- **TASK DIRECTIONS**: All of the data below should be output exactly as given.

- **DATASET EXCERPT**:
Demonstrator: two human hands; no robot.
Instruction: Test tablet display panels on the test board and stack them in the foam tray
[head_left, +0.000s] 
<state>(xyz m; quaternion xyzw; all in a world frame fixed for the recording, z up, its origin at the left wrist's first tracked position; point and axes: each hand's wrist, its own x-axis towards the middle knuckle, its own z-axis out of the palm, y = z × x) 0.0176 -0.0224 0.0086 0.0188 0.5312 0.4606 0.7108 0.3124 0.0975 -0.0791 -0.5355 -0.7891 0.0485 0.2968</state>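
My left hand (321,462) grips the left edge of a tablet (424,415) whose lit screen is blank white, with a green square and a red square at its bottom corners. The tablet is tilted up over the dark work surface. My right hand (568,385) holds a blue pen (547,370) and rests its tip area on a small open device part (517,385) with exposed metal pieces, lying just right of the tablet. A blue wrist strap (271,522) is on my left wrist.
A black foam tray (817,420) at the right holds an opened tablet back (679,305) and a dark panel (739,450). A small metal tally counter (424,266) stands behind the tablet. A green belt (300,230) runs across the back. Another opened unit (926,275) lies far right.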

- **TASK SOLUTION**:
Demonstrator: two human hands; no robot.
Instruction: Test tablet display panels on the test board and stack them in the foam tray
[head_left, +0.000s] 
<state>(xyz m; quaternion xyzw; all in a world frame fixed for the recording, z up, its origin at the left wrist's first tracked position; point and axes: each hand's wrist, its own x-axis towards the middle knuckle, its own z-axis out of the palm, y = z × x) 0.0176 -0.0224 0.0086 0.0188 0.5312 0.4606 0.7108 0.3124 0.0975 -0.0791 -0.5355 -0.7891 0.0485 0.2968</state>
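My left hand (321,462) grips the left edge of a tablet (424,415) whose lit screen is blank white, with a green square and a red square at its bottom corners. The tablet is tilted up over the dark work surface. My right hand (568,385) holds a blue pen (547,370) and rests its tip area on a small open device part (517,385) with exposed metal pieces, lying just right of the tablet. A blue wrist strap (271,522) is on my left wrist.
A black foam tray (817,420) at the right holds an opened tablet back (679,305) and a dark panel (739,450). A small metal tally counter (424,266) stands behind the tablet. A green belt (300,230) runs across the back. Another opened unit (926,275) lies far right.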

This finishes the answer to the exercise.